Content starts

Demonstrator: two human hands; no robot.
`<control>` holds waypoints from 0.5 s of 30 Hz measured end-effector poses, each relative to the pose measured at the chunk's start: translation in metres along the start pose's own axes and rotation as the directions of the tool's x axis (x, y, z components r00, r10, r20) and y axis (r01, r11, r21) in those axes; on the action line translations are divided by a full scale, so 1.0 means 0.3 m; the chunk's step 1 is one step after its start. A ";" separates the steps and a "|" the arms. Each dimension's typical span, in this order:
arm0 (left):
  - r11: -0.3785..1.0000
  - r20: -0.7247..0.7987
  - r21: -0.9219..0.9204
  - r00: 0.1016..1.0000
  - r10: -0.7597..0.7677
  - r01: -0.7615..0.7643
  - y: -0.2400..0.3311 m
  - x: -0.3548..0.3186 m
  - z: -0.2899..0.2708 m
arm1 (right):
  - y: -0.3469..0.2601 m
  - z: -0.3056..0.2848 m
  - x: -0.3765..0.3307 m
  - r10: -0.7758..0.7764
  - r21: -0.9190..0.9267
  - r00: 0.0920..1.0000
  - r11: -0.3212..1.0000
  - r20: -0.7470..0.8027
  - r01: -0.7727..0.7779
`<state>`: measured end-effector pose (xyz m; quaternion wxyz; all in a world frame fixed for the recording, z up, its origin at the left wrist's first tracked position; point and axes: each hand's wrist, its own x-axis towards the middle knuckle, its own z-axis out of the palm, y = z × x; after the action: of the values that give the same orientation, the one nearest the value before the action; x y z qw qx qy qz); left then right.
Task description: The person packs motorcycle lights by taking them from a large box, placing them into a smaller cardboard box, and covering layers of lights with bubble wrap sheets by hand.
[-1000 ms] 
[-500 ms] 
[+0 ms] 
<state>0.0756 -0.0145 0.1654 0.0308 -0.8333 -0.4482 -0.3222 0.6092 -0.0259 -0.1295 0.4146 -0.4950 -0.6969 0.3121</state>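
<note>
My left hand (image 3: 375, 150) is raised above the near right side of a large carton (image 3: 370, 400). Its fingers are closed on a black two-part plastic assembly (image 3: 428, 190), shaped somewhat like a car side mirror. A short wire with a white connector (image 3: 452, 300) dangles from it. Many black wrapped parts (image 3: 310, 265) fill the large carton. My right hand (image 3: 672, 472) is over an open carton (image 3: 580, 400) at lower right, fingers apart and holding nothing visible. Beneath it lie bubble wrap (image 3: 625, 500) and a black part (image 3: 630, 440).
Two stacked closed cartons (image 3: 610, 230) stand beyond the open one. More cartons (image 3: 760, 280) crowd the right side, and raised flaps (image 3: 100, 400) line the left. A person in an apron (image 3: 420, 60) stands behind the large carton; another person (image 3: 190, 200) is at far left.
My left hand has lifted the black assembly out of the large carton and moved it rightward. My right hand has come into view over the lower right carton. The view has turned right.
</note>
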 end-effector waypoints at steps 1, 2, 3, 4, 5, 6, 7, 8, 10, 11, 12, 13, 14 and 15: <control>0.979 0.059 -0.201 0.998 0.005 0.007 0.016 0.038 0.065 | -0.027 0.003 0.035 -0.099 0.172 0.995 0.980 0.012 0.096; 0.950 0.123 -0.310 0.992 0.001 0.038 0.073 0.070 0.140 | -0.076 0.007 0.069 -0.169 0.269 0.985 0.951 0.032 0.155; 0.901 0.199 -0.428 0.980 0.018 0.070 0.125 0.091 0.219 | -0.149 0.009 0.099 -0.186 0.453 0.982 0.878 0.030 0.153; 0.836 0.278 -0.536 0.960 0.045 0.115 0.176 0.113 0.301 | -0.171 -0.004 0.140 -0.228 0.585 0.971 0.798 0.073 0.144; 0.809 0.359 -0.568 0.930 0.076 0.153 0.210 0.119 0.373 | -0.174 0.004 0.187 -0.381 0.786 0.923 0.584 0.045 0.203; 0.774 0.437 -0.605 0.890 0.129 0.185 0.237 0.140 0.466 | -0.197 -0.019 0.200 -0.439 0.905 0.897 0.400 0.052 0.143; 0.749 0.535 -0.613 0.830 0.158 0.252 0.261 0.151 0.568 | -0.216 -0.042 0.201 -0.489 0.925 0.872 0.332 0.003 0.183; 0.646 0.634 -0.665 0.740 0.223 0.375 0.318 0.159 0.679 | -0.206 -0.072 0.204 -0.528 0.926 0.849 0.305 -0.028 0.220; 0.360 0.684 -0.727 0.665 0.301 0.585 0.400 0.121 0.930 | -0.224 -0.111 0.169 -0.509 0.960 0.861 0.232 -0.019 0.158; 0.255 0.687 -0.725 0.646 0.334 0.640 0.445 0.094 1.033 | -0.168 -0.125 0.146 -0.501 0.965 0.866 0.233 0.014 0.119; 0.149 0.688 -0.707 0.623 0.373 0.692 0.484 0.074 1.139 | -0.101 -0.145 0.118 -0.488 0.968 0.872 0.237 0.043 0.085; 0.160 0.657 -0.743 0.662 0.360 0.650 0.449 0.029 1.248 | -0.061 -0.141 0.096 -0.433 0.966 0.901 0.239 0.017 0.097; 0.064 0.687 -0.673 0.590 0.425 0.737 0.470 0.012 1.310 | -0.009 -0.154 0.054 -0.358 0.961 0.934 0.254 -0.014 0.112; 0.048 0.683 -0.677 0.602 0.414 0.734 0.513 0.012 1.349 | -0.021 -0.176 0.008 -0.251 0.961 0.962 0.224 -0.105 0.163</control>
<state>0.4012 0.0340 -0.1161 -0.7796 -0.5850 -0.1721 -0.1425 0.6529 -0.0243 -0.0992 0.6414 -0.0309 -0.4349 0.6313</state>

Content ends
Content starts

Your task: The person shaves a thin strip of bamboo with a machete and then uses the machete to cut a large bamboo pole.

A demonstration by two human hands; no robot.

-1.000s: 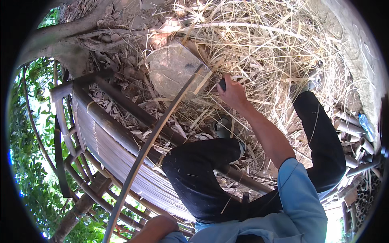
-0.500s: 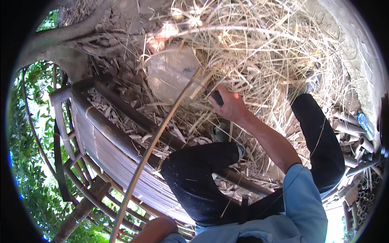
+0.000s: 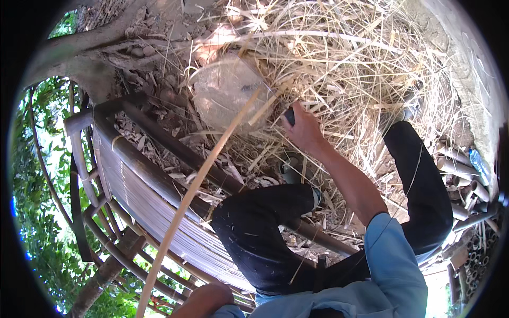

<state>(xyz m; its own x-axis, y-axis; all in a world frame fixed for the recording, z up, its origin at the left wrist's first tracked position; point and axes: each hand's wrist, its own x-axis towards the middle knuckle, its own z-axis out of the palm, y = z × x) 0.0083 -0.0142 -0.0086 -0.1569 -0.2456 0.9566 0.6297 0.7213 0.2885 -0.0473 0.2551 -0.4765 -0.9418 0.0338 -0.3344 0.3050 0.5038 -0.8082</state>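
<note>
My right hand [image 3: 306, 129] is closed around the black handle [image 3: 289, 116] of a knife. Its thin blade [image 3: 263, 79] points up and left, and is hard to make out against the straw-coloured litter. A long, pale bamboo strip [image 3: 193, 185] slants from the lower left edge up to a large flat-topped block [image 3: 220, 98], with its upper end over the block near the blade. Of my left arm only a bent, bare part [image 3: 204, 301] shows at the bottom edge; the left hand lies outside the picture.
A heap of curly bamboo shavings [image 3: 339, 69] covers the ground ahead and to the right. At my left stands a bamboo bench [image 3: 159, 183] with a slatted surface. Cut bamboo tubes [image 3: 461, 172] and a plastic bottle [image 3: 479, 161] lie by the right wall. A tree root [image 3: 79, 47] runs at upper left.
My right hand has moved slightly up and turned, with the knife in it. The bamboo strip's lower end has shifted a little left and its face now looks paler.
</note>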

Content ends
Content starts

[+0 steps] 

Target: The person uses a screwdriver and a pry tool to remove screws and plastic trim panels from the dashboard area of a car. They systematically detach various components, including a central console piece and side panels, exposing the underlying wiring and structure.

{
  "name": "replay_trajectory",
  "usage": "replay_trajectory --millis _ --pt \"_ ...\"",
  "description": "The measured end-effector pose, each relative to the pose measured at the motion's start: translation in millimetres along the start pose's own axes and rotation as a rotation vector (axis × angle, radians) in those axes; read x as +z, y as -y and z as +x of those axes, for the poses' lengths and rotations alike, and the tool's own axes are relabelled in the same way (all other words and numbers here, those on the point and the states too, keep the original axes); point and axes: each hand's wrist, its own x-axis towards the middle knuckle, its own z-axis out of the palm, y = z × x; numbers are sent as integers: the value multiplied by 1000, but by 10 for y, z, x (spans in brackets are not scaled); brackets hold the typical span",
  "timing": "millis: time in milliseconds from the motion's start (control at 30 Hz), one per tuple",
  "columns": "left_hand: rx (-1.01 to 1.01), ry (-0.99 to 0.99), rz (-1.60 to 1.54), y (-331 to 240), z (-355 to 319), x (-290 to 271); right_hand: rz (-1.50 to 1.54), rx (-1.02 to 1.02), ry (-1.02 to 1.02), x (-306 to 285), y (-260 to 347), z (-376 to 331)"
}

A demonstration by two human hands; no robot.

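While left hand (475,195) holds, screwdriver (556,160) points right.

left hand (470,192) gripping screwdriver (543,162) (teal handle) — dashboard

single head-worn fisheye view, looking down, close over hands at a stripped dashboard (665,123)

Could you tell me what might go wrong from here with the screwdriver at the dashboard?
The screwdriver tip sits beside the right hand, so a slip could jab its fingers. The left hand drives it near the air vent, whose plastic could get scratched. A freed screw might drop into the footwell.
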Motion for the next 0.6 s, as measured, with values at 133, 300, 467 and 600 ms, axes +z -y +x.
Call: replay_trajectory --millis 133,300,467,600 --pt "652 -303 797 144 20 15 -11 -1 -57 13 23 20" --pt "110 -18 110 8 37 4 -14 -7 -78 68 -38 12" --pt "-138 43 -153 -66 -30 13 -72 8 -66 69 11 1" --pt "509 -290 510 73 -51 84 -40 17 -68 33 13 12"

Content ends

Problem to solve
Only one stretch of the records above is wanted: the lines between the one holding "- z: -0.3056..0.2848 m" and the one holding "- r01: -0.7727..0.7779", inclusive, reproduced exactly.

Reply to the task
  - z: -0.3056..0.2848 m
  - x: -0.3765..0.3307 m
  - r10: -0.7758..0.7764
  - r21: -0.9190..0.9267
  - r00: 0.0920..1.0000
  - r11: -0.3212..1.0000
  - r20: -0.7470..0.8027
  - r01: -0.7727..0.7779

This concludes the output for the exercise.